PALERMO – “Mi sento fallita sotto tutti i punti di vista, non ho più nessuno scopo. La mattina mi alzo e mi chiedo cosa farò”. Raffaella Ingrassia è colma di frustrazione. Nell’alluvione che affondò Giampilieri il primo ottobre 2009 causando la morte di 37 persone, lei perse due figli, Leo e Christian Maugeri, di 23 e 22 anni. E ancora oggi aspetta quantomeno un segnale. Specialmente dopo le promesse – fin qui vane – di Rosario Crocetta: il governatore si ritrovò tra le mani una lettera aperta della stessa signora Ingrassia, e assicurò che sarebbe intervenuto in prima persona. Adesso la donna vuole inchiodare il presidente alle sue promesse e lancia un nuovo appello.

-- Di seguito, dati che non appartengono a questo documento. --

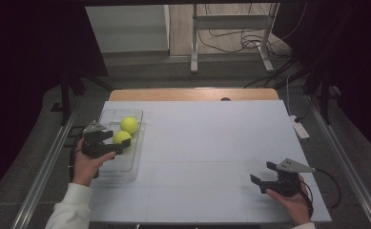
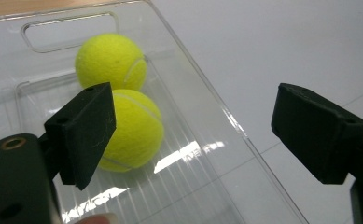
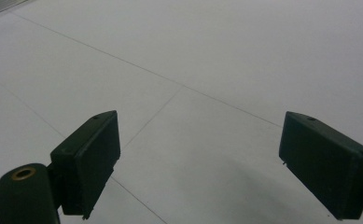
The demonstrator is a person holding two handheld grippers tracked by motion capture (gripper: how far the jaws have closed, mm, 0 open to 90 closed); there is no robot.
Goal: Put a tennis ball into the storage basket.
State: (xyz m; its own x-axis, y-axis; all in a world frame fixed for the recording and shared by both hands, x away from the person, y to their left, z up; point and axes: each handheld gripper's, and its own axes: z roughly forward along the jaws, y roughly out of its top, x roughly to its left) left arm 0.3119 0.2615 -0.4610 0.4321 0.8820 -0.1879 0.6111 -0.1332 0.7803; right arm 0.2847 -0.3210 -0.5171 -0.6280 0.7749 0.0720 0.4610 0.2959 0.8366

“Non ho ricevuto nessuna risposta – racconta – Non so come fare per stuzzicare la sua curiosità”. Eppure fu proprio Crocetta a tendere la mano nel novembre 2012, durante la commemorazione della tragedia di Saponara: “Bisogna equiparare le vittime dell’alluvione alle vittime di mafia – dichiarò – Si deve fare qualcosa, assolutamente”.
Di questo intervento, però, non è giunta notizia. Il silenzio non fa altro che spargere sale sulle ferite. “Mi sento presa in giro da tutte le istituzioni – attacca la Ingrassia – Parlano solamente quando hanno qualcosa da chiedere in cambio. Si mettono in evidenza per ottenere ciò che vogliono ma poi siamo problemi banali. Una volta raggiunto il potere, queste persone dimenticano la parola responsabilità”.
Responsabilità. Come quella che, secondo Raffaella Ingrassia, gli indagati cercano di respingere. Già, perché questa vicenda porta con sé anche un processo. Partito da un’inchiesta con 18 indagati per omicidio colposo, 15 dei quali rinviati a giudizio. Secondo la donna, gli imputati “cercano la prescrizione con un disegno preordinato. Chi è colpevole non pagherà nulla. Sarò costretta a vederli camminare sul sangue di queste 37 vittime. Non è giusto”.
Difficile, adesso, attendersi un futuro roseo dopo una tanto dolorosa sequela di pie illusioni. “Più tempo passa e più si cade nel dimenticatoio – conclude – Il posto di lavoro mi interessa relativamente solo perché devo andare avanti, bisogna sopravvivere. Io non chiedo la scrivania, mi accontento di molto meno. Voglio qualcosa che penso mi spetti di diritto, non mi va di dire grazie a nessuno”.